03. The Effect of Prayer

God established a law in creation: when we awaken ourselves to approach the Almighty and request a blessing from Him, He, in turn, is aroused from above to bestow good on us, according to our needs and the world’s needs. This is mentioned in the Zohar in many places.

In other words, even when an individual or the world is worthy of God’s bounty, it is sometimes withheld until man knows his predicament and prays to God from the depths of their hearts.

There are two types of prayer. The first is for the continuous existence of the world; without prayer, the world would cease to exist. This kind of prayer parallels the Tamid sacrifice, the merit of which sustains the heavens and the earth (see Ta’anit 27b).

The second type of prayer concerns specific circumstances, such as when disaster strikes and people pray for salvation, or when people pray for something they desire.

Every prayer has an influential effect, as Rabbi Ĥanina says, “The prayers of one who prays for a long time do not return unanswered” (Berakhot 32b). Sometimes the effect is immediate, and at other times in the distant future; sometimes the prayer is answered completely, other times partially. As the Sages say (Devarim Rabba 8:1), “Great is prayer before God.

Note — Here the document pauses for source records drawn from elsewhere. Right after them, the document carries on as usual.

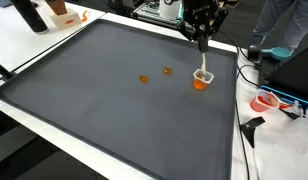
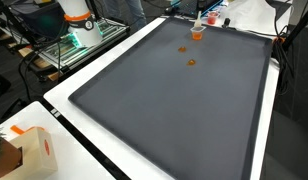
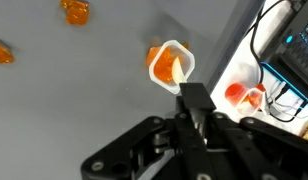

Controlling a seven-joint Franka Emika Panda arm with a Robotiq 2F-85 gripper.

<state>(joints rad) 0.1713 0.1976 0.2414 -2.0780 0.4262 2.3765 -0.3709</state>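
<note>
The jaws of the gripper [image 3: 192, 96] were clenched close together at the rim of a small white cup [image 3: 170, 64] with orange filling; whether they pinched its wall could not be told. The cup [image 1: 202, 80] stood on the dark mat [image 1: 94, 95] of the worktop, near the mat's edge. Two orange pieces [image 1: 145, 78] [image 1: 166, 70] lay nearby, apart from it.

Exterior views overlook shared mat [image 1: 94, 90], wrist close above gripper [image 3: 184, 96]
</note>
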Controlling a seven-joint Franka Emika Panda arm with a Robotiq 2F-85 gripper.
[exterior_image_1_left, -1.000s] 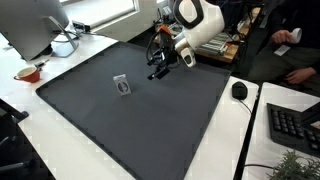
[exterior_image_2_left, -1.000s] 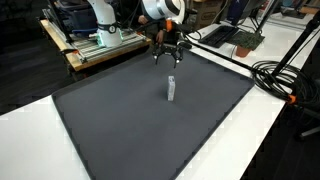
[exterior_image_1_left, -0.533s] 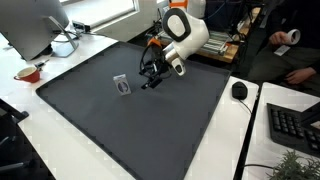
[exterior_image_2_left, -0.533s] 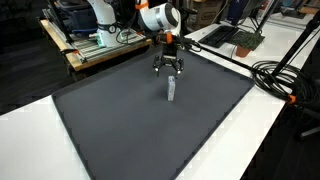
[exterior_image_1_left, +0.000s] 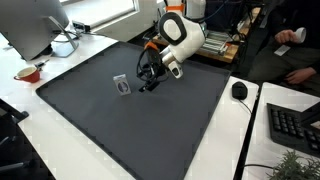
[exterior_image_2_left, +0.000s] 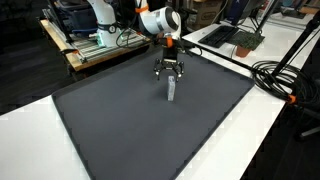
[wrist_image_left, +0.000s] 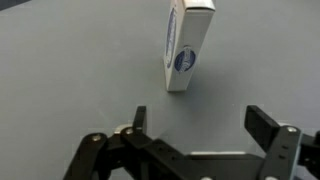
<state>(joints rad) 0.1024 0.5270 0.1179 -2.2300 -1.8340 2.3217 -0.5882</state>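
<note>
A small white box with a blue round mark (wrist_image_left: 186, 47) stands upright on the dark grey mat (exterior_image_1_left: 130, 125). It shows in both exterior views (exterior_image_1_left: 122, 86) (exterior_image_2_left: 171, 91). My gripper (wrist_image_left: 200, 122) is open and empty, fingers spread wide. It hovers just above the mat, close beside the box without touching it (exterior_image_1_left: 147, 80) (exterior_image_2_left: 168, 72).
The mat covers a white table (exterior_image_1_left: 40, 130). A red bowl (exterior_image_1_left: 28, 73) and a monitor (exterior_image_1_left: 35, 25) stand at one side. A mouse (exterior_image_1_left: 239, 90) and keyboard (exterior_image_1_left: 295, 125) lie beyond the mat. Cables (exterior_image_2_left: 275, 75) and a wooden rack (exterior_image_2_left: 95, 50) edge the mat. A person (exterior_image_1_left: 290, 40) sits nearby.
The arm has moved across the mat toward the white box and lowered; the gripper now sits close beside it. The box has not moved.
</note>
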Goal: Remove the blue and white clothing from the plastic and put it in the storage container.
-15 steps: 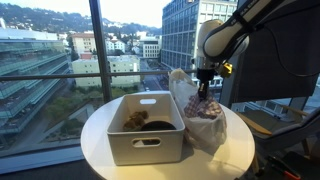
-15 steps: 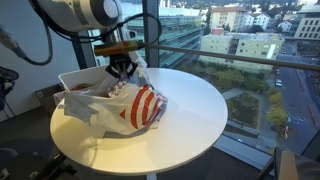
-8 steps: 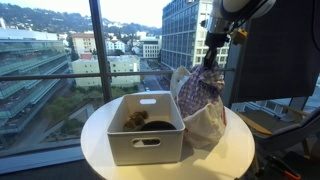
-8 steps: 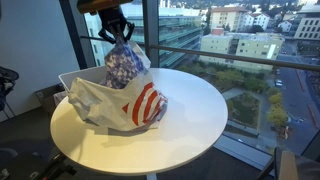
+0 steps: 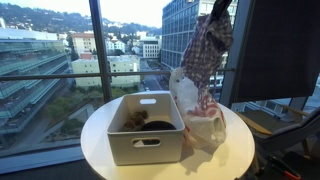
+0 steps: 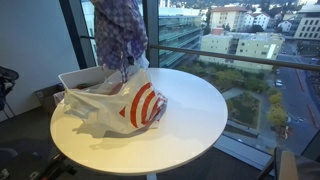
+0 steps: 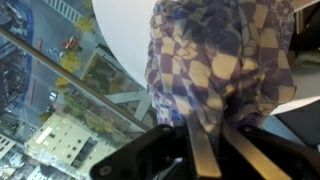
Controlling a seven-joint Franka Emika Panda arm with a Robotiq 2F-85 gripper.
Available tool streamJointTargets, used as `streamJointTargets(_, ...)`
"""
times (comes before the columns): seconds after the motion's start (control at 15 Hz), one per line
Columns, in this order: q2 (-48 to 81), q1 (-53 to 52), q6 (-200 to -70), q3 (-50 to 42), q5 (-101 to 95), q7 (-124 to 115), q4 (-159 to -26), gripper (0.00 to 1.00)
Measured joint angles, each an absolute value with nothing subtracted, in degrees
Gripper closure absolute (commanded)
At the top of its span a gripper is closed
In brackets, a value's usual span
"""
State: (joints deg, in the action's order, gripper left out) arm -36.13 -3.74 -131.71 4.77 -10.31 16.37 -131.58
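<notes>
Cloth (image 5: 208, 45) hung straight down from jaws, long axis vertical, upper right of frame. Tail end reached bag (image 5: 203, 125) mouth; could not tell if clear of it. Bin (image 5: 146, 128) sat lower centre, left of cloth, just beside bag. Gripper (image 7: 218, 130) clenched on cloth top in wrist view, cut off at top edge in both exterior views. Dark contents in bin hard to make out.

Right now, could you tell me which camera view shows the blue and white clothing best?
An exterior view shows the blue and white clothing best: nearly its full length hangs over the plastic bag. In an exterior view the clothing is cut off at the top. The wrist view shows only a checked patch at the jaws.
</notes>
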Motion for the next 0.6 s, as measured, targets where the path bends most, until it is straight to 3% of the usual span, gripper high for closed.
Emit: streamJointTargets(0.6, -41.23, -3.96, -133.76, 11.78, -13.38, 8.24, -123.99, 0.96)
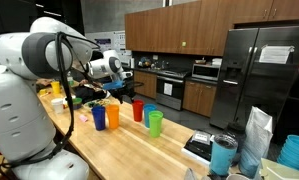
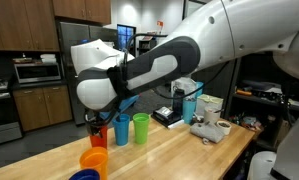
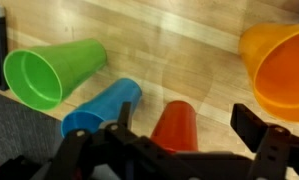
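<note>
Wrist view: we note the gripper (image 3: 185, 132) spread wide and holding nothing, hovering above the red cup (image 3: 177, 120), which stands mouth-up on the table (image 3: 179, 35) between blue cup (image 3: 101, 108) and orange cup (image 3: 279, 65), apparently so its rim sits framed by both fingers.

Light wooden worktop (image 1: 119, 148) carrying a loose row of upright plastic cups, mouths up. Blue cup (image 1: 99, 118) and orange cup (image 1: 113, 116) stand just beside each other, with red cup (image 1: 138, 110) and green cup (image 1: 155, 122) near them along the row. A flat black device (image 1: 199, 147) and a blue tumbler (image 1: 224, 155) stand well apart from these, toward one end.
</note>
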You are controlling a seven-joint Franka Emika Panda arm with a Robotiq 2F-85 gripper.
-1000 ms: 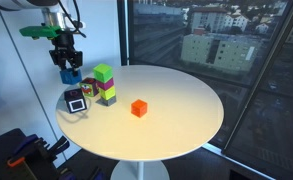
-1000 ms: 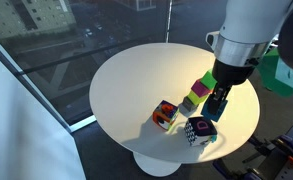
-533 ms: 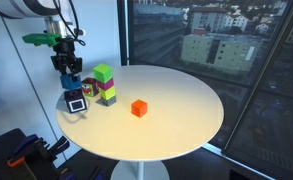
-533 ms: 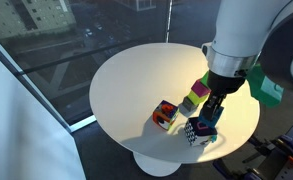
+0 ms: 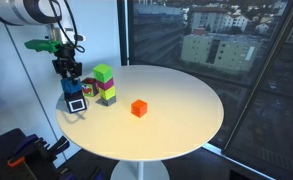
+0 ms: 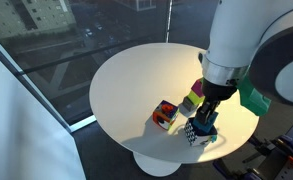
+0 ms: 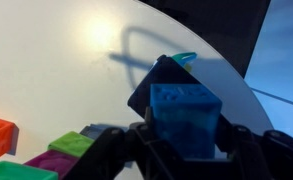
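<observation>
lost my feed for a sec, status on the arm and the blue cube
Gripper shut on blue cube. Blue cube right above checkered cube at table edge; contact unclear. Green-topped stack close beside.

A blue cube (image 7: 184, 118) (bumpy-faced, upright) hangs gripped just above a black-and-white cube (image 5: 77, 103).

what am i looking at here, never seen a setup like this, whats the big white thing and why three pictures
The big white thing is a robot arm ending in a pincer. Two pictures come from cameras standing around the round white table; the blurry close-up comes from a camera on the arm's wrist. The pincer is shut on a blue cube, right over a black-and-white patterned cube. Beside them a green cube sits on a purple block, and an orange cube lies apart.
</observation>
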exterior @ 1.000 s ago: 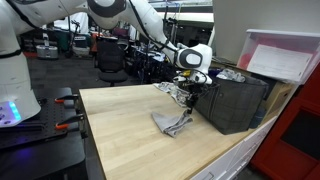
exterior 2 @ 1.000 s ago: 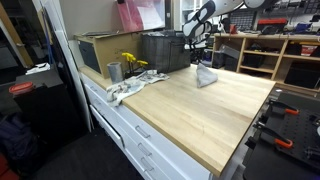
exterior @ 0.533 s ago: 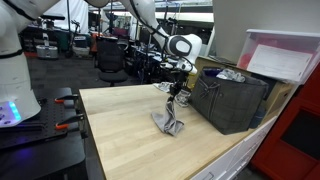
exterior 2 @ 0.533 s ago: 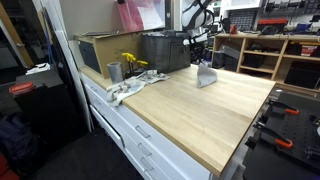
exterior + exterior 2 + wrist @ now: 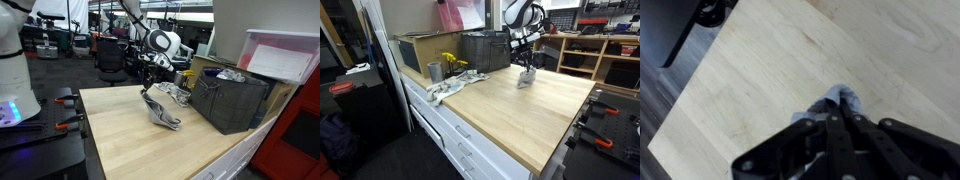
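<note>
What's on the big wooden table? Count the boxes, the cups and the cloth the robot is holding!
Boxes: 2 (dark grey crate, brown open-topped box)
Cups: 1 (small metal cup)
Cloths in the gripper: 1 (grey crumpled cloth)
Total: 4

Pale wooden benchtop (image 5: 115, 135), grey cloth (image 5: 162, 115) hanging from the pinched fingers (image 5: 832, 135) with its lower end crumpled on the wood just below them, dark crate (image 5: 235, 100) beside the fingers, pale rag (image 5: 448, 88) and metal cup (image 5: 434, 71) well away from them.
</note>
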Controlling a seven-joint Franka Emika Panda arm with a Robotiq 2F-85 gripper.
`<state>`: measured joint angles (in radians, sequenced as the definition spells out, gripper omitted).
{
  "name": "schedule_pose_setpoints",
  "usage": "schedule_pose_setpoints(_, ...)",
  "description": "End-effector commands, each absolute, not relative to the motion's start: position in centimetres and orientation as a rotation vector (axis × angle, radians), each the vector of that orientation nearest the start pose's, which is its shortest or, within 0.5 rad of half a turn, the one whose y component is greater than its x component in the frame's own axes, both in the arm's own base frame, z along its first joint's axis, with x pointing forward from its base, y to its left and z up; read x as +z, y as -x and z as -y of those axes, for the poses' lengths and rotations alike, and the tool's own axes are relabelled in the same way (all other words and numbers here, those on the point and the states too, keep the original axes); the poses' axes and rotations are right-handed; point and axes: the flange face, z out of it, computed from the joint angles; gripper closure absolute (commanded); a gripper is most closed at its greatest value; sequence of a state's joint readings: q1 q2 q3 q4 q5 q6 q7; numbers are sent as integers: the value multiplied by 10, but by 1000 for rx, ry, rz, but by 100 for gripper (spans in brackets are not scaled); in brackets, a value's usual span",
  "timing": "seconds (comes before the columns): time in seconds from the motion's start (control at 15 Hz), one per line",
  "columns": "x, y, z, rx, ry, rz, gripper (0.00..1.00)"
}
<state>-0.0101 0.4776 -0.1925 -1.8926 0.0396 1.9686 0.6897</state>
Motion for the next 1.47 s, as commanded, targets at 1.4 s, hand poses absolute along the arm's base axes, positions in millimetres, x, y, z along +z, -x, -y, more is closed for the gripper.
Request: schedule_pose_setpoints(1.4,482,-507,144,55,2841,-1618,99)
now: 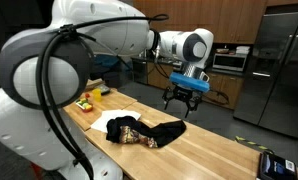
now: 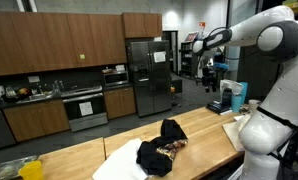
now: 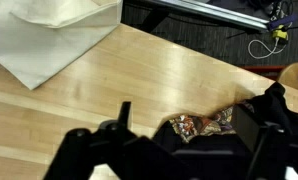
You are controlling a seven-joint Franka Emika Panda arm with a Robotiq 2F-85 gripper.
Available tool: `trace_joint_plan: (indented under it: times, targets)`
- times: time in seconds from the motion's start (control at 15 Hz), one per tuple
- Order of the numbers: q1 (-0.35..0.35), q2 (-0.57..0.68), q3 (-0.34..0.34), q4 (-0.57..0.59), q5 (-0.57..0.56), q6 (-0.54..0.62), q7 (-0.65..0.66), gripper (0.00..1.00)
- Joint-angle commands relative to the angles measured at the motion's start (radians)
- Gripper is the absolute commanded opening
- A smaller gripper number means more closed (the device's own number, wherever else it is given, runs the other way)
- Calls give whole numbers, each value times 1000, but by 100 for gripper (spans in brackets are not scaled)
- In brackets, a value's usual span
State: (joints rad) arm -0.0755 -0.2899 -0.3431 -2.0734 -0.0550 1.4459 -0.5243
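Note:
My gripper (image 1: 179,101) hangs open and empty in the air above the wooden table (image 1: 214,150), over the far side of a crumpled black garment (image 1: 144,131) with a patterned lining. In an exterior view the gripper (image 2: 207,72) is high above the garment (image 2: 161,148). In the wrist view the open fingers (image 3: 189,128) frame the patterned part of the garment (image 3: 201,125) below, with clear air between them.
A white cloth (image 1: 102,121) lies on the table beside the garment; it also shows in the wrist view (image 3: 51,35). A yellow object (image 1: 86,102) sits at the table's far end. A black device (image 1: 275,166) is at the near corner. Kitchen cabinets and a fridge (image 2: 149,75) stand behind.

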Motion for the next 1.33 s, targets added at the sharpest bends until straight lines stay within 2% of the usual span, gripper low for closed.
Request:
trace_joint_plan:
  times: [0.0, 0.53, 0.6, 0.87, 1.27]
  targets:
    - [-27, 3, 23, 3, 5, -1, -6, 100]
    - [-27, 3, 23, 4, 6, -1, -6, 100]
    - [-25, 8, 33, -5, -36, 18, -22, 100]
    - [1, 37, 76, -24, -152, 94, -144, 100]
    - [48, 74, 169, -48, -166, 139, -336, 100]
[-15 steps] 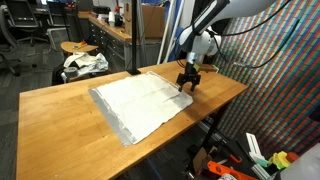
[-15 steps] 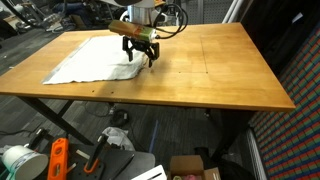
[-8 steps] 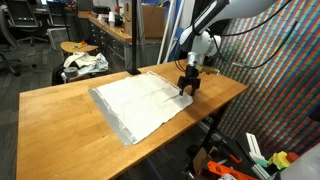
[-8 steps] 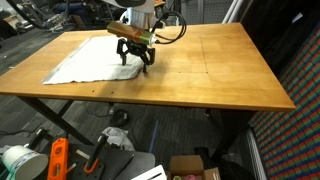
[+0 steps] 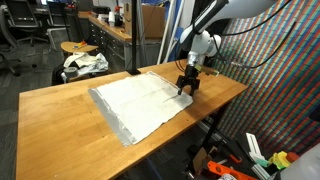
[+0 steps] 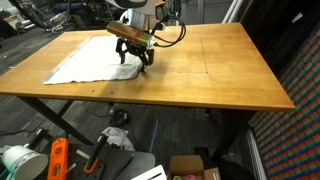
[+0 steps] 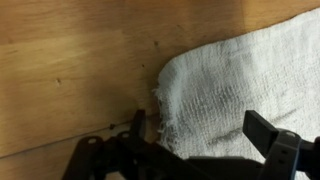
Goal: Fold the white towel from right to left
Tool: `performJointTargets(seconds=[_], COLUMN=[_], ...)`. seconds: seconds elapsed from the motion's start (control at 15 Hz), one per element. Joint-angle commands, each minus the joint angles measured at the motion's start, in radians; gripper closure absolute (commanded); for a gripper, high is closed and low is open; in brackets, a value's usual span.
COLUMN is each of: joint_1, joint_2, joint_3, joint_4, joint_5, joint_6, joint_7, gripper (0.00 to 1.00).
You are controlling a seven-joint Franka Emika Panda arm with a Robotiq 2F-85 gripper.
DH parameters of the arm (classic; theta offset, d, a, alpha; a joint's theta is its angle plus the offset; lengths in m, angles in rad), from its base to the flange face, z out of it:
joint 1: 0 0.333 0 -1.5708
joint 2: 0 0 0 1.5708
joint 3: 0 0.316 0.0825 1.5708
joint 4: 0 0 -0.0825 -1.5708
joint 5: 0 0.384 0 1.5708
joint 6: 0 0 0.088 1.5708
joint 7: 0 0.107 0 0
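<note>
The white towel (image 5: 140, 100) lies flat on the wooden table (image 5: 55, 110), wrinkled, with a greyish hem along its near edge. In both exterior views my gripper (image 5: 187, 88) hangs low over one corner of the towel (image 6: 90, 60), fingers pointing down. In the wrist view the frayed corner of the towel (image 7: 235, 75) lies between the two dark fingers (image 7: 262, 128). The gripper (image 7: 200, 125) is open, one finger over bare wood and the other over cloth. Nothing is held.
A stool with a bundle of white-and-dark fabric (image 5: 85, 63) stands behind the table. The table edge (image 5: 215, 112) runs close to the gripper. An orange tool (image 6: 58, 158) and boxes (image 6: 190, 167) lie on the floor underneath. A patterned wall (image 5: 285, 70) stands beside the table.
The gripper has shifted a little toward the towel's corner and lower, then stayed almost still. The towel has not moved and the jaws stay open.
</note>
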Motion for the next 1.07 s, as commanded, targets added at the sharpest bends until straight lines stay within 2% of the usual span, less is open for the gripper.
performJointTargets(seconds=[0.0, 0.27, 0.33, 0.4, 0.47, 0.67, 1.0], joint_1=[-0.008, -0.007, -0.004, -0.003, -0.002, -0.001, 0.008], joint_2=[0.007, 0.001, -0.003, -0.005, -0.006, -0.009, -0.046], joint_3=[0.018, 0.02, 0.021, 0.022, 0.024, 0.024, 0.024], joint_4=[0.001, -0.004, -0.015, -0.021, -0.028, -0.034, -0.066], joint_5=[0.029, 0.011, 0.003, 0.0, 0.002, -0.002, -0.014], joint_6=[0.005, -0.037, -0.03, -0.027, -0.021, -0.018, 0.056], joint_7=[-0.033, -0.06, -0.071, -0.079, -0.086, -0.099, -0.123], gripper=[0.0, 0.0, 0.25, 0.26, 0.32, 0.58, 0.95])
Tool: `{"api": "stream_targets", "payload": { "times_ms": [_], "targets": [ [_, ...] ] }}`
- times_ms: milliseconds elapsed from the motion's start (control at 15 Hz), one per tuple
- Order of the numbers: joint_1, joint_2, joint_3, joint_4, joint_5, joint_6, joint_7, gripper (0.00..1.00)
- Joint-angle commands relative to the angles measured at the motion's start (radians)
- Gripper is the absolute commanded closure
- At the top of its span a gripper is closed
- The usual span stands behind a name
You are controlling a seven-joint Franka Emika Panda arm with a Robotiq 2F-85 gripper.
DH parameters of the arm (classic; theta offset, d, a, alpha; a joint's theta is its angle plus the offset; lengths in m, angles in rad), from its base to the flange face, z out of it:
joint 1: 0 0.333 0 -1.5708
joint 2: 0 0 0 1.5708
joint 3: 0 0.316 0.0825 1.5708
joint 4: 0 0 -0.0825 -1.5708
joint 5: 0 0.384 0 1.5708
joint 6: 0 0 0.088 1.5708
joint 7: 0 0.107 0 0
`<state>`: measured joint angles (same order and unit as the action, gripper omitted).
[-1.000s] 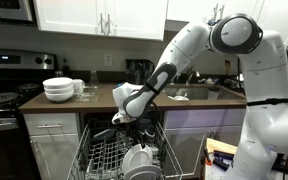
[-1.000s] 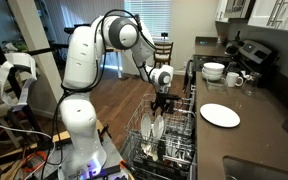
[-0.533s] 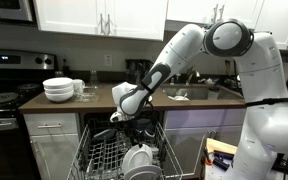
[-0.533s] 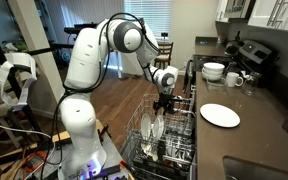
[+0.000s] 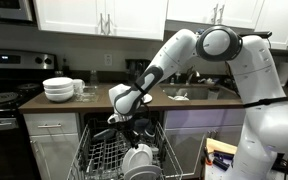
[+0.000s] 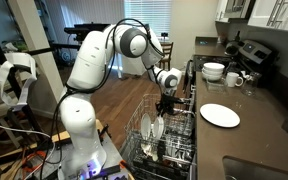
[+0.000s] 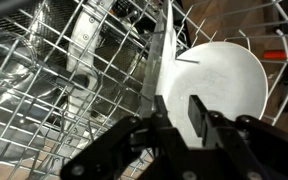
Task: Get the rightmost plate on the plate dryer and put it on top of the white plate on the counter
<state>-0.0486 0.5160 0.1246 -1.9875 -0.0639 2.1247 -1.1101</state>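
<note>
White rim of the rightmost plate (image 7: pixel 229 75) between half-closed jaws; contact unclear.

The plate (image 7: pixel 229 85) is flanked closely by the rack's (image 7: pixel 44 130) wire tines, and other dishes (image 7: pixel 84 55) are stood just beside it. Open room is left above the rack, and bare counter (image 6: pixel 259 140) is seen around the white plate (image 6: pixel 220 115), with bowls (image 6: pixel 213 71) well apart.
</note>
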Motion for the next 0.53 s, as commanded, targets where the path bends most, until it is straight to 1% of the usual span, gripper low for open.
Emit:
{"api": "stream_targets", "payload": {
  "times_ms": [0, 67, 133, 200, 267, 333, 400, 467],
  "targets": [
    [-0.020, 0.039, 0.006, 0.066, 0.052, -0.064, -0.011, 0.78],
    [-0.022, 0.044, 0.005, 0.074, 0.058, -0.072, -0.011, 0.75],
    [-0.023, 0.049, 0.004, 0.083, 0.062, -0.079, -0.011, 0.69],
    [-0.024, 0.053, 0.004, 0.090, 0.066, -0.086, -0.009, 0.67],
    [-0.024, 0.057, 0.002, 0.096, 0.065, -0.088, -0.006, 0.47],
    [-0.023, 0.059, 0.001, 0.102, 0.062, -0.092, -0.004, 0.42],
    [-0.021, 0.061, 0.000, 0.105, 0.059, -0.093, 0.000, 0.42],
    [-0.019, 0.063, -0.001, 0.108, 0.056, -0.093, 0.004, 0.36]
  ]
}}
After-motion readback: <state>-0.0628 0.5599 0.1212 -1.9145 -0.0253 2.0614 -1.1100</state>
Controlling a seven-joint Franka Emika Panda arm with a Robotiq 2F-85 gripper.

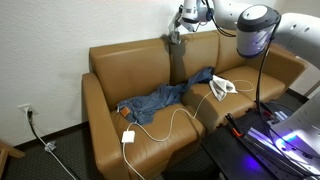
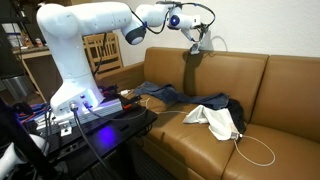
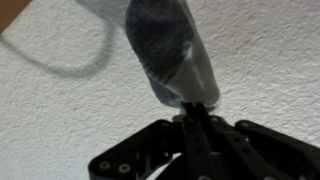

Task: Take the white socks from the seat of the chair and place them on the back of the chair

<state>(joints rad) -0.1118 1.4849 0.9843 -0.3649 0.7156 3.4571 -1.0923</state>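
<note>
My gripper (image 3: 192,108) is shut on a dark grey sock (image 3: 165,45), seen in the wrist view against a white textured wall. In both exterior views the gripper (image 1: 178,33) (image 2: 195,40) is at the top edge of the back of a brown leather couch (image 1: 125,65) (image 2: 285,85), above the seam between its two back cushions. The sock (image 1: 177,45) (image 2: 192,52) hangs down from the jaws there. A white cloth item (image 1: 222,87) (image 2: 215,120) lies on the seat. I cannot tell whether it is a sock.
Blue jeans (image 1: 160,98) (image 2: 165,95) lie spread across the seat. A white cable with a charger (image 1: 128,137) runs over the front of the seat cushion. A table with lit equipment (image 1: 285,140) (image 2: 90,115) stands in front of the couch.
</note>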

Rabbi Elazar says, ‘If you want to know the power of prayer – if it does not accomplish all it is meant to do, it at least achieves half.’” God is the One Who knows how to help and support a person. Sometimes, for various reasons, one’s misfortune is for her own good, and therefore God does not accept her prayer. Nevertheless, her prayer benefits her, and its blessing will be revealed in one way or another.

Even the most righteous people, whose prayers were generally accepted, sometimes went unanswered. No one was greater than Moshe, whose prayerful intercession on Israel’s behalf after the sins of the Golden Calf and the Spies annulled decrees of destruction and gained forgiveness (Shemot 32 and Bamidbar 14). Yet when Moshe begged to be permitted to enter Eretz Yisrael, God said to him, “Enough! Do not talk to me further about this matter” (Devarim 3:26)

Therefore, one must make great efforts in prayer and not assume that since she is praying, God must grant her request. Rather, she should continue praying, knowing that God hears her prayers and that her prayers are most certainly beneficial, though we do not know how much, when, and in what way.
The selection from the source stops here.